“Sadly, without negotiations, there is a heightened risk of war. Wars break out because those who wage them assume they will win, or because they are deemed worth waging after having assessed damages and gains. For both Russia and the West, there is no such rational condition. But the irrational aspect has its place in history, and Putin’s late-night speech was alarming. I listened to him in Russian and I noticed that the tone of his voice was cold and stiff, as if he were in a state of restrained anger. The fact that he started with the claim that Ukraine is a historical part of Russia, does not foreshadow good news.” Aldo Ferrari, Professor at Ca’ Foscari University in Venice, Director of Research on Russia, Caucasus and Central Asia at ISPI (Italy’s Institute for Political Studies), is following with concern the developments in Ukraine after Vladimir Putin’s late-night televised speech on Monday evening announcing the recognition of the two pro-Russian separatist republics Donetsk and Lugansk in Ukraine’s Donbas region – at the end of a day of frenzied exchanges with Paris and Berlin. “Russia has made requests to the West and none of them have been accepted,” says ISPI’s expert.
“It was to be expected that he would take steps to show both externally and internally – i.e. to his own citizens – that Russia is strong and can yield results. The only question was which move he would make.”
How do you interpret this, Professor?
On the whole, this is the least serious and disruptive move so far. Albeit serious from a juridical point of view, it does not involve any victims, at least for the moment. If it all stopped now – notwithstanding the very critical situation that has been created – it would be the preferable option. There are other worst-case scenarios.
That this may not be the end of the crisis but an intermediate phase that could trigger various reactions -from the West, in terms of sanctions. Conversely, the Russian side might at this point make a further move directed not against Kiev with an invasion into the heart of Ukraine but into a smaller area further east, to connect the secessionist Donbas territories to Crimea. But in that case it would be a full-scale invasion of Ukraine to which Ukraine would respond with full force.
Is it a likely scenario?
From a rational point of view I would say no, since the events in Donbas could be regarded as a rational move. It achieved a modest yet important objective, especially for domestic politics and without casualties. A full-scale invasion would be irrational.

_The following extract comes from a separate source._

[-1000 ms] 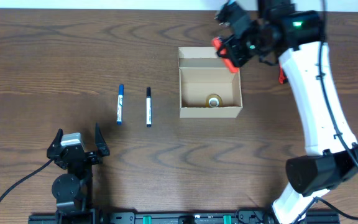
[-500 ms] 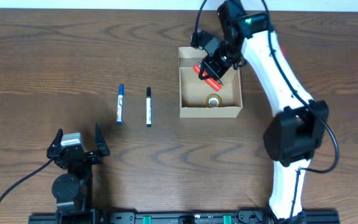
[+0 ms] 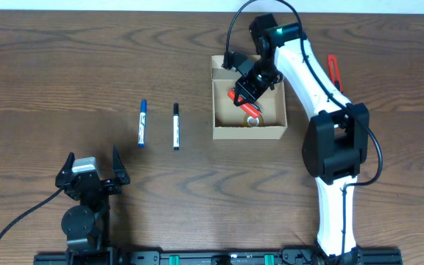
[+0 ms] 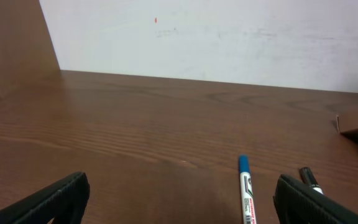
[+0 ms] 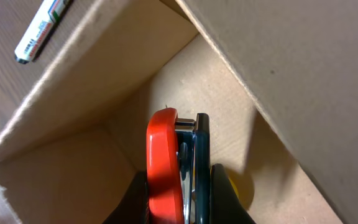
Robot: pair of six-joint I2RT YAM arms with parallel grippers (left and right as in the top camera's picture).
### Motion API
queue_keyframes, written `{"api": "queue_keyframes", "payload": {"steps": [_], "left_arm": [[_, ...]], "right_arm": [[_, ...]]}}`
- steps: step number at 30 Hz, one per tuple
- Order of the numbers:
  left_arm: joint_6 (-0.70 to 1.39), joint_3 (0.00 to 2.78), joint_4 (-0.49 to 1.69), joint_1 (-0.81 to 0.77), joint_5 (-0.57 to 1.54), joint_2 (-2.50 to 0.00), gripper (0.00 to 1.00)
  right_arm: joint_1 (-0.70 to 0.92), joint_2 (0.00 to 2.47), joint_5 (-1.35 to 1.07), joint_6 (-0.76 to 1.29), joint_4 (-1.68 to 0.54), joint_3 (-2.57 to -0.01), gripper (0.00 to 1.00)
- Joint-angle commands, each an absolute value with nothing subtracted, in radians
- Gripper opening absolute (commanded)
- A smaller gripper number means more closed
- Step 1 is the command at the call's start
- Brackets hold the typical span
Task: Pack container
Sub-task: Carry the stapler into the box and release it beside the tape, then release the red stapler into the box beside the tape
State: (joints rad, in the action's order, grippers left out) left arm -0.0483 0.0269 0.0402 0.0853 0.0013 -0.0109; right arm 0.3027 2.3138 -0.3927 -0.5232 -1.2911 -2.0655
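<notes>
Two markers lie side by side on the bench [image 3: 65,66], blue marker [image 3: 142,123] left of black marker [image 3: 175,126], both apart from the container [image 3: 249,133]. Container stands open, right of centre. Right gripper [image 3: 245,92] reaches inside it, clamped on an orange cutter [image 5: 165,168]. Left gripper [image 3: 93,158] sits at the near edge, fingers spread wide.

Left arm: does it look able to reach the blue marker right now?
Probably yes. The left gripper sits with jaws open, and the blue marker lies ahead of it on the table with nothing between. The black marker lies beside it, apart.
</notes>
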Motion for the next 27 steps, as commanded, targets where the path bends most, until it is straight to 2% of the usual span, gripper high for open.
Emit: {"api": "queue_keyframes", "payload": {"steps": [1, 22, 24, 25, 27], "left_arm": [[-0.038, 0.005, 0.076, 0.091, -0.003, -0.004, 0.95], [-0.038, 0.005, 0.076, 0.091, -0.003, -0.004, 0.95], [-0.038, 0.005, 0.076, 0.091, -0.003, -0.004, 0.95], [-0.038, 0.005, 0.076, 0.091, -0.003, -0.004, 0.95], [-0.038, 0.005, 0.076, 0.091, -0.003, -0.004, 0.95]], "right_arm": [[0.308, 2.326, -0.397, -0.521, -1.295, -2.077, 0.01], [0.308, 2.331, -0.371, -0.501, -1.233, -1.939, 0.01], [0.308, 2.331, -0.370, -0.498, -1.232, -1.939, 0.03], [0.308, 2.331, -0.370, -0.493, -1.230, -1.939, 0.09], [0.308, 2.331, -0.370, -0.494, -1.230, -1.939, 0.15]]}}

Not that irrational things don’t happen in history, but I think- and hope- that Russia will not take it any further, since not only would it plunge into an international, military and diplomatic conflict with the West, but it would also bring minimal advantage.
Putin made his move. Which scenarios are unfolding on the opposite front?
Ukrainian President Volodymyr Zelensky doesn’t have many options, since Ukraine is too weak to oppose Russia and it has little room for manoeuvre.
But it positioned troops along the Donbas?
If Ukraine were to attack now, with the official presence of Russian troops in the area described as a peacekeeping force, it would be a declaration of war to Moscow, at which point Moscow would respond as the attacked party and not as the aggressor.
So how can the situation be reversed at this point?
There is no going back.
But we must be aware that our recent history has shown that the weapon of sanctions has proved somewhat useless. Sanctions aggravate the situation, they cause some damage to the Russian economy and much damage to the Italian and German economies – and they are politically ineffective. The only way out of this situation is to initiate a new diplomatic phase where a compromise solution is sought on both sides.
How can a compromise solution be reached in this delicate phase?
By avoiding hard-line policy on both sides.
Russia’s foreign policy is traditional, nineteenth-century, brutal, but it has its own logic, it pursues clear geopolitical interests and, at the moment, its primary interest is security. When Russia says that NATO on its borders is a threat to national security, it’s true. Conversely, the West is dangerously combining the rhetoric of democracy with a policy of expansion that prescinds from democracy itself.
At this stage, what is the way out?
The neutralisation of Ukraine to enable the creation of a comprehensive and lasting peace and security structure in Europe. But this solution is not even being taken into consideration, and the scope for dialogue is non-existent.
Is the prospect of war realistic?
Alas, as I said, without negotiations, there is a heightened risk of war. The West must not persist in its total indifference to Russia’s arguments. Russia has its own reasons, which must be listened to and taken into consideration. And negotiations should focus on those claims. However, Russia must also make some concessions.